Figure 5 illustrates queue backlogs of different DTUs at time slot 400. The figure indicates that, compared with Baseline 1 and Baseline 2, the proposed algorithm achieves the most stable queue backlog. As indicated by the results in
Figure 4, the proposed algorithm achieves optimal performance, ensuring balanced distribution of queue backlogs across DTUs, edge clusters, and the cloud server.
Figure 6 presents the variation in loss function values over time slots. The proposed algorithm demonstrates the fastest convergence speed and the least volatility in loss function values, significantly outperforming Baseline 1. This is attributed to the proposed algorithm’s use of penalty terms to promptly correct the learning direction of the DQN agent, enabling the algorithm to quickly converge to optimal edge server selection decisions and data offloading splitting ratio decisions.

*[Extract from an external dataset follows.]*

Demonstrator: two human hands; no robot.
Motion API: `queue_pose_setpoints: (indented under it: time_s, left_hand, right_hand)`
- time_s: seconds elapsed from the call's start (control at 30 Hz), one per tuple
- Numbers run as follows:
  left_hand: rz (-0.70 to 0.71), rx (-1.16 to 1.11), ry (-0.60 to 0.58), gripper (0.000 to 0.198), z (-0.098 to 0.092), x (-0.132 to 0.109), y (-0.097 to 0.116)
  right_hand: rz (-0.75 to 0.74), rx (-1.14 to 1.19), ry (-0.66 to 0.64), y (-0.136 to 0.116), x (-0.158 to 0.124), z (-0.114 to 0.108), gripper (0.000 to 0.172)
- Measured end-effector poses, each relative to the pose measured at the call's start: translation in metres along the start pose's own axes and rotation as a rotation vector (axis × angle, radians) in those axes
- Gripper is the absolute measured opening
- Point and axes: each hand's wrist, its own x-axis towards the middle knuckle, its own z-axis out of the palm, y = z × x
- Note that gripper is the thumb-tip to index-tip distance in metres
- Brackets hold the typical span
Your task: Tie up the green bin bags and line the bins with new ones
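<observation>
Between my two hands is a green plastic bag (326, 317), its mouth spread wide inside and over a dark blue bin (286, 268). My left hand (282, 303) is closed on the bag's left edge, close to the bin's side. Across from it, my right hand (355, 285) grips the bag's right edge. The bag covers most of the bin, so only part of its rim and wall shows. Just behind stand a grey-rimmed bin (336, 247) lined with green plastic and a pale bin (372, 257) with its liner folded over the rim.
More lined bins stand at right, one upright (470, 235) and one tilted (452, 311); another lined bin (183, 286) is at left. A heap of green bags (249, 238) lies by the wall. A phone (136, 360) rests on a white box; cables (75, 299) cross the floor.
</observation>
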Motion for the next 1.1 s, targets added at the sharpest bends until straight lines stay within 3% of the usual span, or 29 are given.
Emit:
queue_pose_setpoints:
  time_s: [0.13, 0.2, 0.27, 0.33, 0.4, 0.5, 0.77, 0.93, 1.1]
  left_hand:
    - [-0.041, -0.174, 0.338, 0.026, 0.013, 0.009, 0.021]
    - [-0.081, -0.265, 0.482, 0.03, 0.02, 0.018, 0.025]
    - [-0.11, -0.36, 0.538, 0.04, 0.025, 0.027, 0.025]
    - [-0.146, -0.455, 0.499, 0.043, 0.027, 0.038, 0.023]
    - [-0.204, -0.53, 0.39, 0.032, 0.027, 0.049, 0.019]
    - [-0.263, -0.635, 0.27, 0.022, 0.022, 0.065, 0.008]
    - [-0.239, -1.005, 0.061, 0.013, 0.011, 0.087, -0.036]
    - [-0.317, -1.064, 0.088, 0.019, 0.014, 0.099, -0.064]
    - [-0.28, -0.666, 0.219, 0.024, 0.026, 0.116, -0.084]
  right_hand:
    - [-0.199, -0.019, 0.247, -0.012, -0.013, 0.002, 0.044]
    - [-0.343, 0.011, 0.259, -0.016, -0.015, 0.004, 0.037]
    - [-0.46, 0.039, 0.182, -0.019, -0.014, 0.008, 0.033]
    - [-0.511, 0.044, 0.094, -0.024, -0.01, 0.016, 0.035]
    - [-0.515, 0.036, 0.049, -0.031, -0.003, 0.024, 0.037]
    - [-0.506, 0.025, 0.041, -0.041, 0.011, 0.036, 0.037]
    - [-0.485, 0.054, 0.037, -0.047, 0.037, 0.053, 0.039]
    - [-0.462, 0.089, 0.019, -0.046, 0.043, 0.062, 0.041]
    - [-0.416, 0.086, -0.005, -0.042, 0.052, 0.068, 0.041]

In summary, the comparison of performance indicators of different algorithms is summarized in
Table 2.
Table 3 shows the comparison of indicators of different algorithms in various scenarios. As the scale increases, the average data volume, load imbalance degree, and convergence speed increase approximately linearly without significant performance degradation. This indicates that the proposed algorithm’s load fluctuation penalty mechanism can still work effectively in large-scale nodes. On the other hand, the state dimension of the DQN in large-scale scenarios has expanded from the original “8 × 3 (DTU queue) + 6 × 8 (edge queue)” to “50 × 3 + 20 × 50”. However, through experience replay and target network soft updates, the accuracy of Q-value estimation can still be maintained.